| 実践コミュニティが機会をつなぐ
熟練への発達にとって仕事の機会=技能を試し磨く機会=が重要であることを前回にふれた。人的ネットワークは、仕事の経験を共有したときに、もっとも信頼できるソース(情報源)となる。それは勉強会などの一時的な活動で生まれたものでも可能だが、持続的な相互の関わりや実践の共有を通じて自分の関心を示し、能力をプレゼンテーションすることでいっそう確実なものとなる(信頼に足りない行為をしてしまった場合は逆効果になることもありうる)。非熟練者の場合、直接的な仕事の貢献でなくても、小さな仕事の積み重ねが熟練へのキャリア発達の準備となる。たとえば、キャリア・コンサルタントの養成機関から依頼された小さな仕事や委員会の仕事を引き受けることだ。スーパーバイズの訓練のモデルになる、事例の調査でベテラン専門家の補助としてインタビューに付き添う。インタビューのテープ起こしを手伝う、などである。これらは正統的周辺参加としての態様をなすものである。
主たる所属組織=生業の仕事(先の例では人事)、キャリア・コンサルンタント等の教育機関や資格付与団体との関わり、キャリア支援に関わる委員会活動、地元の心理相談ボランティア活動への参加などは、キャリア支援の実践コミュニティの母体として発展する可能性がある。また、これらの場での実践に、一人の人が重複して参加することも可能である。

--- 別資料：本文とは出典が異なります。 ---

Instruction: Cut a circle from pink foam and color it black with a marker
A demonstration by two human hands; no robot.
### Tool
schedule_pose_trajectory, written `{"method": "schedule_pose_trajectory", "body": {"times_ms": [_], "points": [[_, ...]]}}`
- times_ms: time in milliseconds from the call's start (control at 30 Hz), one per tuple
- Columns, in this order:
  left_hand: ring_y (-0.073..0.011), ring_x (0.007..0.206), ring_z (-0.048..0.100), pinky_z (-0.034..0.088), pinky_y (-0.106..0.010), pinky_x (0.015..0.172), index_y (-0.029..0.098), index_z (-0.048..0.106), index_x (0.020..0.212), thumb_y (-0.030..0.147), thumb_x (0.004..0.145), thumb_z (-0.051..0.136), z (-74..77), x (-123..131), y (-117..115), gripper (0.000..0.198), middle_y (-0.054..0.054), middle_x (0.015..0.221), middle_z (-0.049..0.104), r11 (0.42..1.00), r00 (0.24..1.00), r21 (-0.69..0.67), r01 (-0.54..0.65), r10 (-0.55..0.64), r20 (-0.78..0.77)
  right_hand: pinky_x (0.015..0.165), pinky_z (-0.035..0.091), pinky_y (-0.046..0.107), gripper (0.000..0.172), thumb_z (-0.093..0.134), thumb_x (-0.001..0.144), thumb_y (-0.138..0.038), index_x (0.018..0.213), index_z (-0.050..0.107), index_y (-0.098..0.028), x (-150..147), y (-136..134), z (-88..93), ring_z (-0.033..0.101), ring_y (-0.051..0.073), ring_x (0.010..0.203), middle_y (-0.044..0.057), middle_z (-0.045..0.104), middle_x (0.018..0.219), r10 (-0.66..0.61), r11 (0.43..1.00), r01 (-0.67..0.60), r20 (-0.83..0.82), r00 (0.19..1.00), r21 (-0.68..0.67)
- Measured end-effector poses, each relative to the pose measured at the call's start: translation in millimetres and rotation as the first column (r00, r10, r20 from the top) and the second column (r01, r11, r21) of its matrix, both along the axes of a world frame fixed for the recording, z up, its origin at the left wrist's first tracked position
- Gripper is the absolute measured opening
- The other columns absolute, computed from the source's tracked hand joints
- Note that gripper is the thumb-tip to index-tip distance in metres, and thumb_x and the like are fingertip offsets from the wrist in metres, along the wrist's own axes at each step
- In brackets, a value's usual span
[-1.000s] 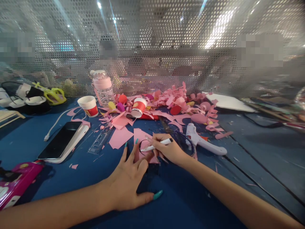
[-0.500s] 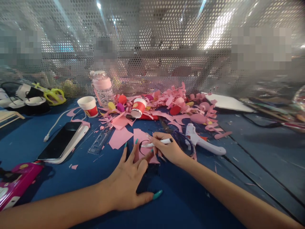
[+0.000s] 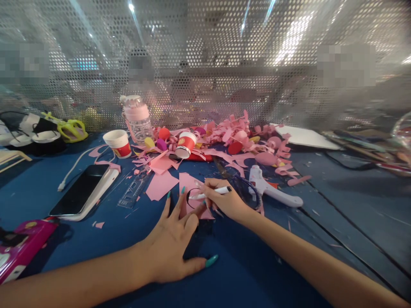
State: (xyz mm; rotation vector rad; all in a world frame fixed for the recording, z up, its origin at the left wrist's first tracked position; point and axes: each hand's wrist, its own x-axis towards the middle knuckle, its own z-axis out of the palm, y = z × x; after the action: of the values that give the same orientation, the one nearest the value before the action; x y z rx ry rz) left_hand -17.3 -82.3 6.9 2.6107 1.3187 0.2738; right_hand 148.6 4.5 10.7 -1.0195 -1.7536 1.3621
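Note:
My left hand (image 3: 175, 237) lies flat and spread on the blue table (image 3: 105, 239), its fingertips pinning a pink paper sheet (image 3: 190, 190). My right hand (image 3: 224, 201) is closed round a white marker (image 3: 210, 193), whose tip touches the pink sheet where a dark curved line is drawn. Both hands meet over this sheet at the middle of the table.
A white glue gun (image 3: 272, 191) and scissors (image 3: 229, 171) lie right of my hands. A clear ruler (image 3: 133, 191), a phone (image 3: 81, 191), two paper cups (image 3: 119, 142), a pink bottle (image 3: 138, 117) and a heap of pink scraps (image 3: 244, 137) lie behind. A perforated metal screen (image 3: 205, 64) closes the back.
Almost nothing differs. The marker tip has shifted slightly along the line on the pink sheet, and the view has drifted a little.

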Motion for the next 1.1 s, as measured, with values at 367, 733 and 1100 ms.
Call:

さまざまな実践コミュニティへの重複的な参加(必ずしも同時でなくてもよい)がキャリア支援者としての成長のフィールドとなり、そこでの実践が知識や技能の修得・再構築の場となり、協働経験のある人々とのネットワークが新たな仕事の機会を提供する土台となる。複数の団体に参加している熟練した人々のネットワークを通じて、これまで交流のなかった団体のなかに、新たな知識が導入されることもある。所属組織・団体(あるいは実践コミュニティ)は、熟達した人材が当団体に深く関与することによって、組織のさらなる発展へとつながる。
このような視座に立脚して自らのキャリアと所属組織や関与する団体との関わりについて総合的に俯瞰してみてほしい。これまで見えなかった何かが見つかるかもしれない。